Armand, o rato-marrom, nasceu em Paris. Cresceu entre restaurantes e teatros famosos. Foi acostumado à boa comida, boa música e boa leitura. Morava no Champ de Mars, bem próximo à Torre Eiffel, em uma das maiores áreas verdes de Paris. Morava com sua companheira Bella, até ela o deixar. Ficou tão abatido e desiludido com a separação que desistiu de Paris e de suas noites românticas aquecidas a vinho. Escolheu uma cidade menor, na França, para morar, bem perto do Oceano Atlântico. Nantes, um porto na foz do rio Loire, foi a cidade escolhida por Armand, por ter maior qualidade de vida.
Ao chegar a Nantes foi atraído pelo cheiro da comida deliciosa que vinha da casa dos Britos, uma família de brasileiros que morava em Nantes há dez anos. Não teve dúvidas e se instalou no andar de cima, ou melhor, sobre o forro de madeira, o sótão daquela casa. Já adaptado a Nantes, costumava sair todas as noites para comer em bons restaurantes, frequentado por ratos prósperos, depois saía para namorar.

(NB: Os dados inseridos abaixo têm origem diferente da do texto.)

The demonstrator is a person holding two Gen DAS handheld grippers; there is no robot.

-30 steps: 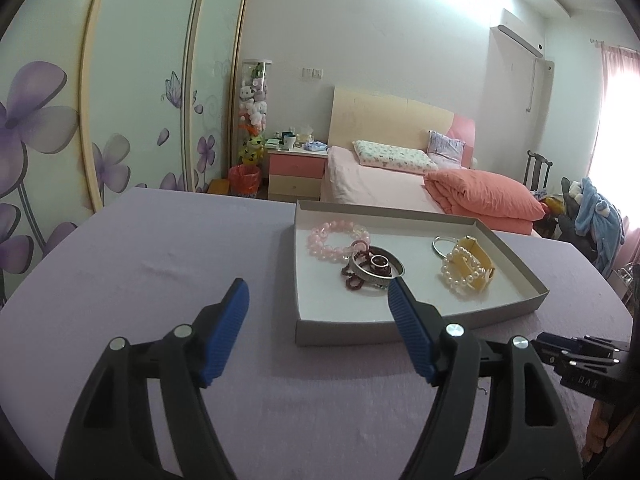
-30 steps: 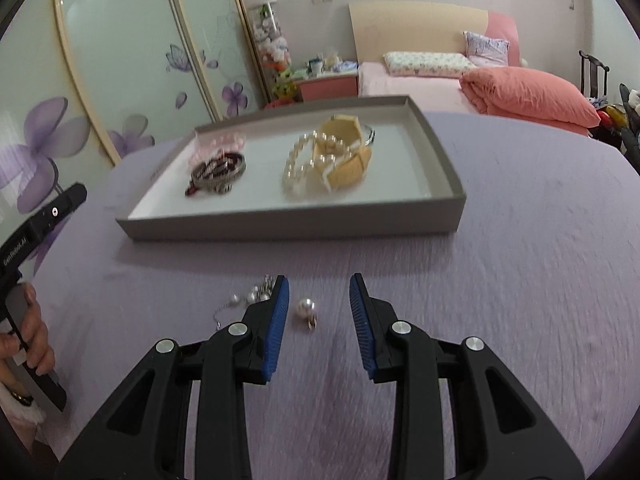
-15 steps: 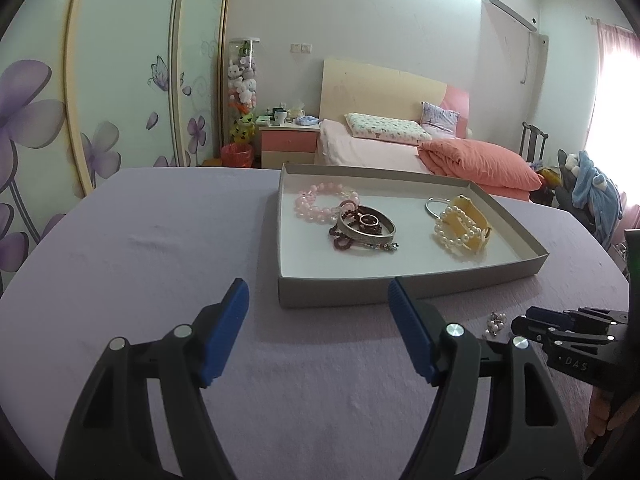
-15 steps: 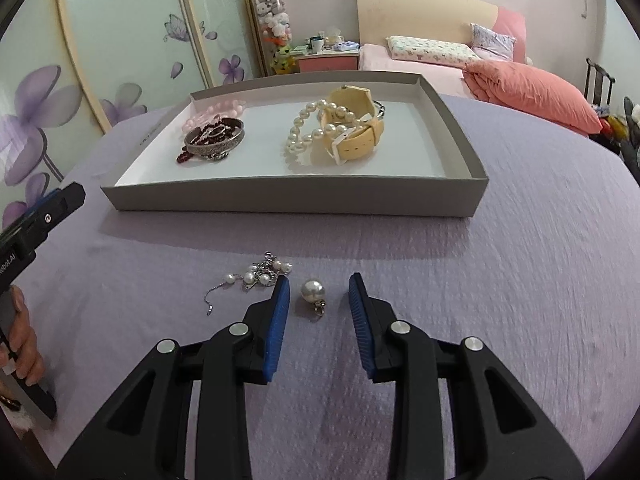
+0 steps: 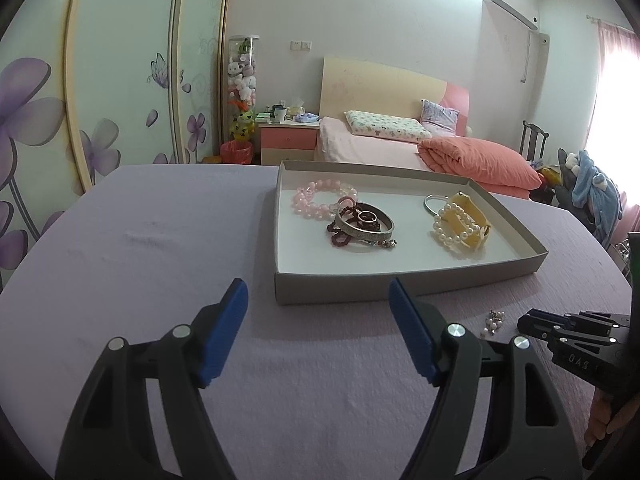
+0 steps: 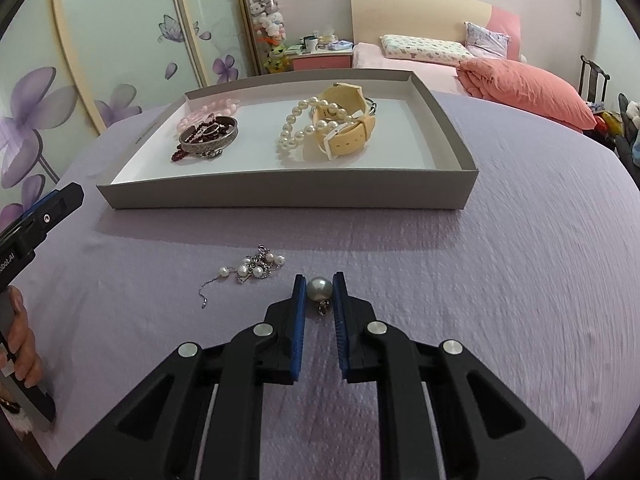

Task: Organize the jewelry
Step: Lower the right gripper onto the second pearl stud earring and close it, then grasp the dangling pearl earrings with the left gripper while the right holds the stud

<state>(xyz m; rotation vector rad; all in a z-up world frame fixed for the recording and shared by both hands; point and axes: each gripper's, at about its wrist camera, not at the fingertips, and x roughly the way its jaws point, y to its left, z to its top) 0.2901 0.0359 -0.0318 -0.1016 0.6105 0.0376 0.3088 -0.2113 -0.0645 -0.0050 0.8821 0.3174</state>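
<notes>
A grey jewelry tray [image 6: 288, 196] [image 5: 408, 286] sits on the purple table. It holds a pink bead bracelet [image 5: 320, 198], a silver bangle [image 6: 208, 140] with dark red beads, a pearl strand [image 6: 298, 130] and a cream watch [image 6: 346, 126]. In the right wrist view my right gripper [image 6: 319, 288] is shut on a large pearl pendant [image 6: 319, 289] resting on the cloth. A small pearl chain [image 6: 252, 270] lies just left of it, also seen in the left wrist view [image 5: 494, 320]. My left gripper [image 5: 318, 306] is open and empty in front of the tray's near left corner.
The purple tablecloth [image 6: 500, 280] covers the whole table. Beyond the table stand a bed with a pink duvet [image 5: 476, 156], a pink nightstand [image 5: 288, 140] and floral wardrobe doors [image 5: 120, 80]. A hand [image 6: 20, 344] holding the left gripper shows at the left edge.
My right gripper has closed its jaws on the large pearl pendant, having been open around it. The left gripper has drifted slightly, still open.
</notes>
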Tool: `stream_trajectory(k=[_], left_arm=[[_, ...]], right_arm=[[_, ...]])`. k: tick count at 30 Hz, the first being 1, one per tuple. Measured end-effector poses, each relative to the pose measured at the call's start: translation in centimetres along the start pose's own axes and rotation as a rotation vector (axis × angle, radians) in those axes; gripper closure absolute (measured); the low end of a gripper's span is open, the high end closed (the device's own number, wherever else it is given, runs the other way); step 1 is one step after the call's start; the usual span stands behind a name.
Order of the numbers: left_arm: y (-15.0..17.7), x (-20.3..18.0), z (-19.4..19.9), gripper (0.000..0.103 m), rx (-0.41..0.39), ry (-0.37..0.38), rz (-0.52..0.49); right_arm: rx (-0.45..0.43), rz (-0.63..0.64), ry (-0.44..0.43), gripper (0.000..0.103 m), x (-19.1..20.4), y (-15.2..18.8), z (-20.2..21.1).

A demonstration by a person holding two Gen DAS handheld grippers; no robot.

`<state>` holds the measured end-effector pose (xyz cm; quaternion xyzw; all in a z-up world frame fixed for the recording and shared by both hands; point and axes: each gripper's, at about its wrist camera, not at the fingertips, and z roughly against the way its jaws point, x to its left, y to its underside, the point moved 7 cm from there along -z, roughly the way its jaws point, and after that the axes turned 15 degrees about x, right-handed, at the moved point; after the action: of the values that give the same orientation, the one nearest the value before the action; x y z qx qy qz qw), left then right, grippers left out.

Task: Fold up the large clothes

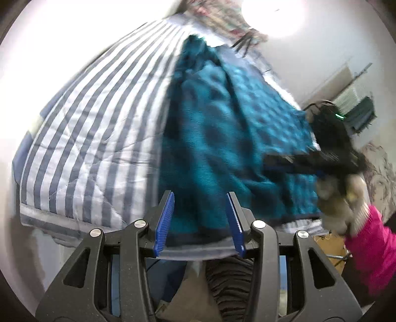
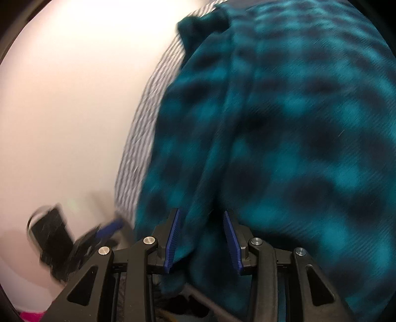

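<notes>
A large teal and dark-blue checked garment (image 1: 217,138) lies bunched lengthwise on a bed with a blue-and-white striped cover (image 1: 99,128). My left gripper (image 1: 199,198) is open above the garment's near hem, nothing between its blue pads. In the right wrist view the garment (image 2: 284,123) fills the frame, blurred. My right gripper (image 2: 201,214) is open, with folds of the cloth hanging between and just past its pads. The right gripper also shows in the left wrist view (image 1: 279,161), at the garment's right edge, held by a hand in a pink sleeve. The left gripper also shows, blurred, in the right wrist view (image 2: 109,228).
A flowered pillow (image 1: 222,22) lies at the head of the bed. A white wall (image 2: 74,111) runs along the bed's left side. Shelves and a dark bin (image 1: 358,111) stand by the far right wall. The bed's near edge (image 1: 61,223) is below my left gripper.
</notes>
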<state>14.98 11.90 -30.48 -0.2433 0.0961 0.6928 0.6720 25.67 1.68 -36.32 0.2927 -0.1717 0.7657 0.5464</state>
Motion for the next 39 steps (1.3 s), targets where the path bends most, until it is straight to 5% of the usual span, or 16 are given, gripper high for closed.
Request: stream_trajectory(k=[5, 7, 9, 12, 17, 23, 26, 29, 30, 31, 33, 35, 39], left_arm=[[-0.8, -0.4, -3.0, 0.074, 0.067, 0.030, -0.016], [-0.8, -1.0, -3.9, 0.099, 0.089, 0.036, -0.021], [-1.1, -1.5, -4.2, 0.102, 0.084, 0.032, -0.027], [-1.1, -2.3, -2.2, 0.103, 0.021, 0.019, -0.026], [-0.6, -2.6, 3.5, 0.103, -0.123, -0.048, -0.048], [1.0, 1.0, -1.9, 0.103, 0.021, -0.110, 0.018], [1.1, 0.7, -1.8, 0.103, 0.009, -0.076, 0.026], [0.6, 1.4, -0.3, 0.080, -0.044, -0.053, 0.048], [0.8, 1.9, 0.4, 0.061, -0.061, -0.051, 0.058], [0.7, 2.2, 0.5, 0.053, -0.071, -0.044, 0.069], [0.6, 2.9, 0.3, 0.053, -0.049, -0.024, 0.083], [0.7, 3.2, -0.4, 0.053, -0.025, -0.016, 0.088], [0.2, 3.0, -2.1, 0.053, 0.017, 0.034, 0.120]], right_arm=[[0.063, 0.029, 0.040, 0.072, 0.9, 1.8, -1.4], [0.073, 0.012, 0.038, 0.078, 0.5, 1.9, -2.0], [0.075, -0.006, 0.013, 0.089, 0.3, 1.7, -2.1], [0.064, -0.008, -0.037, 0.101, 0.9, 1.8, -1.2], [-0.030, 0.061, -0.163, 0.102, 4.1, 1.9, 1.9], [0.067, 0.062, 0.035, 0.103, 2.7, 1.7, -3.3], [0.065, 0.073, 0.074, 0.103, 2.8, 1.6, -3.6], [0.048, 0.115, 0.127, 0.102, 3.7, 1.8, -1.8], [0.045, 0.133, 0.153, 0.098, 4.3, 1.9, -1.2], [0.047, 0.148, 0.188, 0.095, 4.5, 2.1, -0.6], [0.028, 0.167, 0.284, 0.076, 4.9, 2.2, 0.4], [-0.027, 0.183, 0.351, 0.076, 5.3, 1.8, 1.7], [-0.111, 0.224, 0.314, 0.076, 6.8, 0.0, 3.6]])
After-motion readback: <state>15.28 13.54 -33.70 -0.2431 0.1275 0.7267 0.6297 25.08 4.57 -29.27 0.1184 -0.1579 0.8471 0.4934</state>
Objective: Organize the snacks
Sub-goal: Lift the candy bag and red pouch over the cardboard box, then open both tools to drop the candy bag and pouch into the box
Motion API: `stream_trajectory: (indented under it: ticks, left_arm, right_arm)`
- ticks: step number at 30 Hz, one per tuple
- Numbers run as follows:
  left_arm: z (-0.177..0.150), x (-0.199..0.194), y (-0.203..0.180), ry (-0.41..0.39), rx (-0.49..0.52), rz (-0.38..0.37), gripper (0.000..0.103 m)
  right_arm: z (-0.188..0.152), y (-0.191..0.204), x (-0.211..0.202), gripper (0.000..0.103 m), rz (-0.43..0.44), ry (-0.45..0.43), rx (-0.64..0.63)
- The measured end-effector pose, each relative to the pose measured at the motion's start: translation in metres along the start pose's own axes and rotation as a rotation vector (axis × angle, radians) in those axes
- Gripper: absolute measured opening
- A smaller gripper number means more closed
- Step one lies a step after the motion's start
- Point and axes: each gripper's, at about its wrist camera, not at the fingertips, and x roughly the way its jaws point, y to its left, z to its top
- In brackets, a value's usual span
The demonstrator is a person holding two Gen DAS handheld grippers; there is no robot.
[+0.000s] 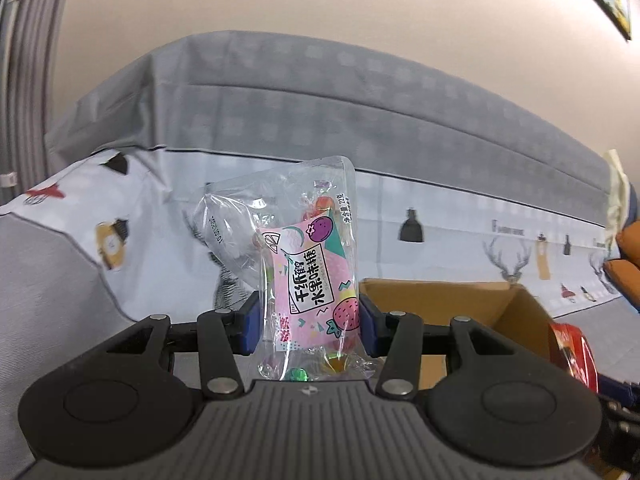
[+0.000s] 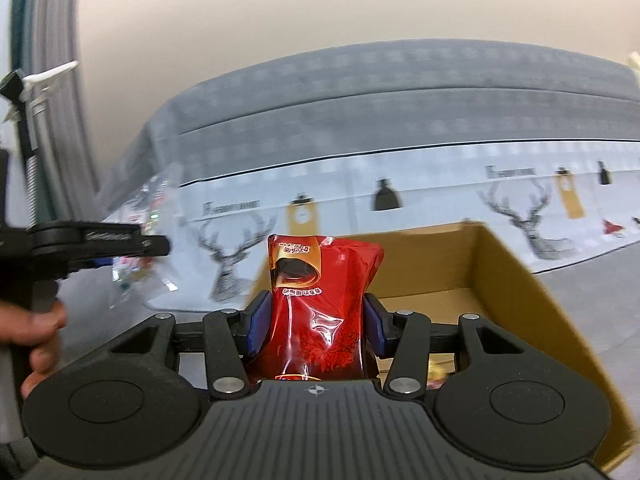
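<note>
2 grippers each carry a snack: the left gripper (image 1: 310,320) is clamped on a clear candy bag (image 1: 308,264) just left of the cardboard box (image 1: 516,308), the right gripper (image 2: 316,326) on a red packet (image 2: 320,304) above that box's near edge. Best to bring each fully over the box, low, before releasing, so neither catches its wall.

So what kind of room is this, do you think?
Probably a bedroom at home: a bed under grey checked bedding, a deer-print sheet, and a curtain at the left.
</note>
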Motion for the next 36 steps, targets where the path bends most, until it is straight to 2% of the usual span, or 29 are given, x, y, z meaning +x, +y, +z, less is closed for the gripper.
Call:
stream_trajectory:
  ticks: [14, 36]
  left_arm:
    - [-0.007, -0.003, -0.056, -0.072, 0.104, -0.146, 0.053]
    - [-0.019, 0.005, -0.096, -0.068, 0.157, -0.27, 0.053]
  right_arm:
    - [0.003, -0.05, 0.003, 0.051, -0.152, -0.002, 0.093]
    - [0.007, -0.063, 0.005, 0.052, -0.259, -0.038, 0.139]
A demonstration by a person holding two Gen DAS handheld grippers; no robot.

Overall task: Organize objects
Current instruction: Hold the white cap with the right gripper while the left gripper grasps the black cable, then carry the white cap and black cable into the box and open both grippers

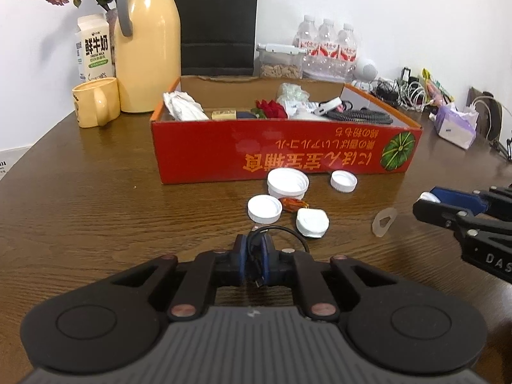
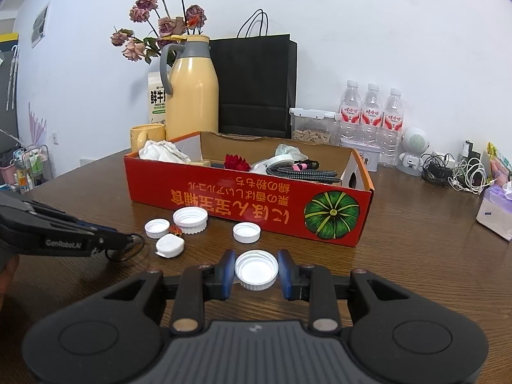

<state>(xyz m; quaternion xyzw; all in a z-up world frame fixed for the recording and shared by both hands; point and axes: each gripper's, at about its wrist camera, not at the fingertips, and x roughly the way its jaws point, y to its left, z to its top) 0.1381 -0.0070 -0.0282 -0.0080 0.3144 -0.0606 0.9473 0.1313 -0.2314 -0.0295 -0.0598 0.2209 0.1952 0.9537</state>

Após romper o caso com Bê, sua última namorada fixa que morava em Nantes e que recebeu este apelido de Armand, sentimentos de tristeza, melancolia e culpa o invadiam constantemente. Foi com esses sentimentos que acordou numa quinta-feira, além de indisposição e quietude, nem o cheiro da comida da Senhora Brito o fazia circular pelo andar de cima. Armand pensou alto sobre a vida:
- Sou um rato de sorte, mas ainda não encontrei o amor verdadeiro. Amor é como a esperança: procura, procura e não se cansa. Nem sei se ele existe. Só sei que controlo quem entra, quem sai, fica ou vai. Embora concorde que o melhor amigo do rato é a solidão, confesso que ando enfadado dela ultimamente e de olhar sozinho a lua, sedativo de todo infeliz. Algo melhor precisa acontecer comigo, pois já estou envelhecendo e cada dia mais cansado de tanta infelicidade e dor.
Naquela noite, Armand dormiu tristonho e só. Ao acordar de sonhos intranquilos encontrou-se metamorfoseado num homem alto e charmoso. Ao perceber seu corpo de homem assustou-se. Levantou-se devagar, mas mal se mantinha em pé. Sua casa havia se transformado numa autêntica casa humana. Levou horas tentando entender o que havia acontecido e mais horas para se adaptar à nova situação que ele até gostou. Ligou a TV para distrair-se, viu o comercial da Ópera “As Bodas de Fígaro”, uma ópera cômica em quatro atos de W. A. Mozart com libreto de Lorenzo Da Ponte. Armand se interessou principalmente porque esta ópera discutiria o amor e suas várias faces. O espetáculo teria a regência do Maestro André dos Santos, um brasileiro talentoso que morou em Nantes e retornou ao Brasil para compôr a equipe do Theatro São Pedro em São Paulo.
Ah, meu Deus! Armand agora é um homem. Sua primeira experiência cultural será assistir a uma Ópera! Que maravilha!
Sobre a mesa pousava quase despercebido um bilhete com as seguintes palavras:
Olá Armand,
Bem vindo ao mundo humano, não se assuste, terá que conviver em meio a contradições, na dualidade que é a vida, pois a ambiguidade é inerente à condição humana. Uma luta constante entre forças construtivas e destrutivas, representadas por meio do bem e mal, do certo e errado, da felicidade e tristeza, da coragem e covardia, da construção e ruptura, do amor e ódio... Todas integram o binário a que chamamos Vida. Agora que você tem consciência humana prepare-se para as próximas decisões que irá tomar. Saiba que você será responsável por todas as escolhas que fizer nesta vida. Você foi transformado em homem e terá a oportunidade de conhecer o Amor e mais, trinta dias para aprender a amar, ao final, se conseguir, continuará sendo um homem de verdade.